It might help that reading comprehension deficit just a little bit.
From Steve Benen:
CBO delivers welcome news to Obamacare backers
02/04/14 05:06 PM
By Steve Benen
….Despite what Americans are being told, the CBO did not find that the health care reform law would cost the nation over 2 million jobs. What it actually said is that the law will empower more than 2 million Americans to leave the workforce if they want to, no longer feeling forced to stay at a job in order to have benefits for them and their family.
Why “Obamacare” critics consider this a bad thing remains unclear….
….This is one of those strange days in which most of the political world seems to have gotten an important story backwards. The Affordable Care Act’s critics have spent the day eagerly touting a CBO report that offers a whole lot of good news for the Affordable Care Act’s supporters – and much of the media has played along in a depressing display.
Indeed, the CBO’s findings – which, again, are readily available online for all to see – actually add fresh evidence that discredits talking points pushed by the law’s detractors….
And, true to form, Representative Vicky Hartzler (r) took to Twitter today:
Rep. Vicky Hartzler @RepHartzler
Nonpartisan CBO says #Obamacare will lead to 2.3 million lost jobs. Time for an alternative: [….] 2:48 PM – 4 Feb 2014
And, a few testy replies:
Kanova (D) Mitchell @kanova
@RepHartzler Already proven false by many. CBO never said this. 2:54 PM – 4 Feb 2014
carl klopfenstine @Carl23b4
@RepHartzler When are you crybabys going to do anything but CRY,,?? 3:11 PM – 4 Feb 2014
Footnote 15 on Page 38 [printed] of the Congressional Budget Office (CBO) report (pdf):
[….] 15. By providing subsidies that decline with rising income (and increase with falling income) and by making some people financially better off, the ACA will create an incentive for some people to work less. For CBO’s full analysis of the effects of the ACA on the labor market, see Appendix C. [….]
In Appendix C of the CBO report:
[….] The ACA includes a range of provisions that will take full effect over the next several years and that will influence the supply of and demand for labor through various channels. For example, some provisions will raise effective tax rates on earnings from labor and thus will reduce the amount of labor that some workers choose to supply. In particular, the health insurance subsidies that the act provides to some people will be phased out as their income rises-creating an implicit tax on additional earnings-whereas for other people, the act imposes higher taxes on labor income directly. The ACA also will exert conflicting pressures on the quantity of labor that employers demand, primarily during the next few years.

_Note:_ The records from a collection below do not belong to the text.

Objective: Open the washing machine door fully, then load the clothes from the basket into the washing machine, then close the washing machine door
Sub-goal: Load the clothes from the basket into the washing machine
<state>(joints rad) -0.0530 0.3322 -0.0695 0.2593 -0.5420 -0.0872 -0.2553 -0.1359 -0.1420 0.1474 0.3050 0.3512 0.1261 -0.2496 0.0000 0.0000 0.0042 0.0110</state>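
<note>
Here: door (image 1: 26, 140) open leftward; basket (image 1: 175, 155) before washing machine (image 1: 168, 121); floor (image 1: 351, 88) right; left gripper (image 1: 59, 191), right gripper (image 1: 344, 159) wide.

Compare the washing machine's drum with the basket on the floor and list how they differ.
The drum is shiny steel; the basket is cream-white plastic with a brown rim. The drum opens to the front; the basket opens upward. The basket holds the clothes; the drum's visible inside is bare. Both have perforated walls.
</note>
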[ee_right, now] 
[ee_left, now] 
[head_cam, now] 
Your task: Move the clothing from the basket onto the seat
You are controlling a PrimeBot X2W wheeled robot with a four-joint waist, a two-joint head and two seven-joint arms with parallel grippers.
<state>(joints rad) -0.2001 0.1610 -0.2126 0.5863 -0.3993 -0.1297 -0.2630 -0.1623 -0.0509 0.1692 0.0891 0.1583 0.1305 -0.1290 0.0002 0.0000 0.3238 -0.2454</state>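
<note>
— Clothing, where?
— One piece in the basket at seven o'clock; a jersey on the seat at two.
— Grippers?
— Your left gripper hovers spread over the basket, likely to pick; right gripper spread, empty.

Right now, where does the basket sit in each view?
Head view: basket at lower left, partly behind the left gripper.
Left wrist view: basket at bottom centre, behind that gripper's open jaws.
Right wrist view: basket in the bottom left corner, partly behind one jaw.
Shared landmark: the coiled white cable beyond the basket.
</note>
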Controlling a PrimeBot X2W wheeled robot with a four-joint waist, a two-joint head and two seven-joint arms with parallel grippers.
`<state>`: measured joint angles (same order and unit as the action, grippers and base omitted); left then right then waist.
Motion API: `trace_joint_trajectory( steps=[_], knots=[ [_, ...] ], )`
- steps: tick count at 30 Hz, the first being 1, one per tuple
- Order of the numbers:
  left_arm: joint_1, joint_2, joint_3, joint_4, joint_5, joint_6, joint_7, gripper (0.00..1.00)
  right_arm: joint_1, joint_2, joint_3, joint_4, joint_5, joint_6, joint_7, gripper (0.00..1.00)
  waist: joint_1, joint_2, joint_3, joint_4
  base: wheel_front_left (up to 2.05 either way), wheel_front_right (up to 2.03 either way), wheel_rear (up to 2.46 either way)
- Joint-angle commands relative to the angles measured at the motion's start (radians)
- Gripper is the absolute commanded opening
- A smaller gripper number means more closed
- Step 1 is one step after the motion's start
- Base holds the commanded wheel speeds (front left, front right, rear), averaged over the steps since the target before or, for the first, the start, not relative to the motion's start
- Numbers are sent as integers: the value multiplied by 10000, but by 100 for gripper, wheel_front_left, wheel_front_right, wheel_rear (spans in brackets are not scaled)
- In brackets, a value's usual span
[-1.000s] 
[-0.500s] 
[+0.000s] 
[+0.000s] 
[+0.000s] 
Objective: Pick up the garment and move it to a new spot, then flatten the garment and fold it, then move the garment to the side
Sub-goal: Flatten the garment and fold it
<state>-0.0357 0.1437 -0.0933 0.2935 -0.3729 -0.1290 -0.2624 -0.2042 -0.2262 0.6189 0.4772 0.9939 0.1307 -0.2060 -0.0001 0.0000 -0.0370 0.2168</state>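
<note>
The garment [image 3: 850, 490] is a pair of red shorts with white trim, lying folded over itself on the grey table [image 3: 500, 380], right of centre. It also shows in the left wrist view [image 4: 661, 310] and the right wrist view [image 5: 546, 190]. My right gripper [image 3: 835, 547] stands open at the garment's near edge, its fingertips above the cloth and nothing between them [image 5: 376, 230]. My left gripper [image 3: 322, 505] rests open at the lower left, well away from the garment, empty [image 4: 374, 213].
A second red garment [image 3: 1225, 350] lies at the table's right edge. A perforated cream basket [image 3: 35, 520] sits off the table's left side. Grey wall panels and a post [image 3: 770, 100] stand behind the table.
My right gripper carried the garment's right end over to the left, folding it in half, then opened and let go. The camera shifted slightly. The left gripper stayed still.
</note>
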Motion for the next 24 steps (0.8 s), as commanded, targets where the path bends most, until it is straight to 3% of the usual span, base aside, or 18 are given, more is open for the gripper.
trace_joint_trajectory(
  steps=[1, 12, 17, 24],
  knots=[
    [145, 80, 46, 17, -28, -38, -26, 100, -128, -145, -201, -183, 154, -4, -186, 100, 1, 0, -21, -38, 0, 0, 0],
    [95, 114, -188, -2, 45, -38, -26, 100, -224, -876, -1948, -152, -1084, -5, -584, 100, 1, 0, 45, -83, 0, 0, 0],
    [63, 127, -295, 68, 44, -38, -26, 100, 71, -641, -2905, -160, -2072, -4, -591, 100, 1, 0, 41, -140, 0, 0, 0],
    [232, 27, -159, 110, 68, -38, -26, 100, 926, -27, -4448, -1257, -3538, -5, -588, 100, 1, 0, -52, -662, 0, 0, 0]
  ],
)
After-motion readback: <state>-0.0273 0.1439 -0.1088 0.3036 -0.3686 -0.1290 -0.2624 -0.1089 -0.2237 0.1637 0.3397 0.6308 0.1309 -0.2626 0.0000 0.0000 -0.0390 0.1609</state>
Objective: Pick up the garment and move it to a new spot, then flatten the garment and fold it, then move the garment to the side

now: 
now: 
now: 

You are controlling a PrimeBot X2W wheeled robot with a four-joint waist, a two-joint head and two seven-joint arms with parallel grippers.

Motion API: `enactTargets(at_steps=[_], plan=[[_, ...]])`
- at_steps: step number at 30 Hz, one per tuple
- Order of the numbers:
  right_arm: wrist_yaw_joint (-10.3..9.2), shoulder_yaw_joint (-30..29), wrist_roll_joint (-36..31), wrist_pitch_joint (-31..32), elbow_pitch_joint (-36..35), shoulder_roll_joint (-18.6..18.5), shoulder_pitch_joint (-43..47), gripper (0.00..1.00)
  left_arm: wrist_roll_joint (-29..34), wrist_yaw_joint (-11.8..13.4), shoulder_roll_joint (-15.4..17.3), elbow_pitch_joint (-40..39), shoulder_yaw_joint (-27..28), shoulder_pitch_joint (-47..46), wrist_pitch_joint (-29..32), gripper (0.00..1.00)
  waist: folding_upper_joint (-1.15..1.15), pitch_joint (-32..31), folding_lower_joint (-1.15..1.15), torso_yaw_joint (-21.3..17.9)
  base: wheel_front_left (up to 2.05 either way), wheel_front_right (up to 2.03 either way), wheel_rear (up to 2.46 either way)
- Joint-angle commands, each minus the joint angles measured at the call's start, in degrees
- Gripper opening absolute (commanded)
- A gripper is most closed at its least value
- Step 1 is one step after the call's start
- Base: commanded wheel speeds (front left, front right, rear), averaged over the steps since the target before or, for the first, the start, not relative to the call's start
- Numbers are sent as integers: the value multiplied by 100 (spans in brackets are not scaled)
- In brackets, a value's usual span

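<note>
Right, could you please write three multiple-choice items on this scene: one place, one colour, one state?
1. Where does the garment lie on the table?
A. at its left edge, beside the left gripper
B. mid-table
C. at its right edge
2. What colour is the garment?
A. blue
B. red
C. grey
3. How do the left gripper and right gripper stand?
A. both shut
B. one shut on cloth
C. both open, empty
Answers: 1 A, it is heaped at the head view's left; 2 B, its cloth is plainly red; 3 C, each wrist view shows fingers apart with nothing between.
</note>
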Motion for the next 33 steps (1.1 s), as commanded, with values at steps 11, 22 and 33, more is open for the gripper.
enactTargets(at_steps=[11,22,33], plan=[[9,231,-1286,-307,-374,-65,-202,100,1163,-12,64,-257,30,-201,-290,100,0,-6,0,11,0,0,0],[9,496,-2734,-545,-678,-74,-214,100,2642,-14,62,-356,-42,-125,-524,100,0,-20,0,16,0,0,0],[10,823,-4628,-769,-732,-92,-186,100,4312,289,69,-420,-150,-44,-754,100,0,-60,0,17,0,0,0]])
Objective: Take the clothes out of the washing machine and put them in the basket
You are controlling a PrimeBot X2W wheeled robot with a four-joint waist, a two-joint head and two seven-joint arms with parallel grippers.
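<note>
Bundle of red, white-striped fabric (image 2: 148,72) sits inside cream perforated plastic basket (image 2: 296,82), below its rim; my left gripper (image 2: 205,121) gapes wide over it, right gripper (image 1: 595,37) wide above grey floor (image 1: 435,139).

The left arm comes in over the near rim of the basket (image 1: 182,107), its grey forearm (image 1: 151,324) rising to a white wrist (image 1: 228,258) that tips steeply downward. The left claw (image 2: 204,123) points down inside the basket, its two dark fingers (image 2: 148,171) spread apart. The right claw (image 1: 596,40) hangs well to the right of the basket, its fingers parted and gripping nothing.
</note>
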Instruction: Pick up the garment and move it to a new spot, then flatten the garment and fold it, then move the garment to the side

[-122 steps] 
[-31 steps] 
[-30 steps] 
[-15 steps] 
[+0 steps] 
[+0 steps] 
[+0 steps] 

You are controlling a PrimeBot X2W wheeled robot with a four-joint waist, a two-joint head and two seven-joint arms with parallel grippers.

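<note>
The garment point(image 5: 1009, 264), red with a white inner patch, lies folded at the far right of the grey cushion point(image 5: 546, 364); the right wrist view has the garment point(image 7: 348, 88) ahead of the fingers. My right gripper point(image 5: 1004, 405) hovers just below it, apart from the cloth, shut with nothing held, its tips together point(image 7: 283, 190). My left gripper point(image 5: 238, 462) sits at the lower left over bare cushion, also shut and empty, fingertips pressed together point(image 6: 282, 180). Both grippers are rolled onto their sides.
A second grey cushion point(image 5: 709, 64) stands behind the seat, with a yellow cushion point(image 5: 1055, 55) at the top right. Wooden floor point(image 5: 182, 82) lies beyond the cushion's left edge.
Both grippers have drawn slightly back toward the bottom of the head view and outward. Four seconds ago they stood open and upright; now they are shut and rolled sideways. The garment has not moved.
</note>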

The estimated reduction stems almost entirely from a net decline in the amount of labor that workers choose to supply, rather than from a net drop in businesses’ demand for labor, so it will appear almost entirely as a reduction in labor force participation and in hours worked relative to what would have occurred otherwise rather than as an increase in unemployment (that is, more workers seeking but not finding jobs) or underemployment (such as part-time workers who would prefer to work more hours per week). [….]
Read it and weep, Teabaggers.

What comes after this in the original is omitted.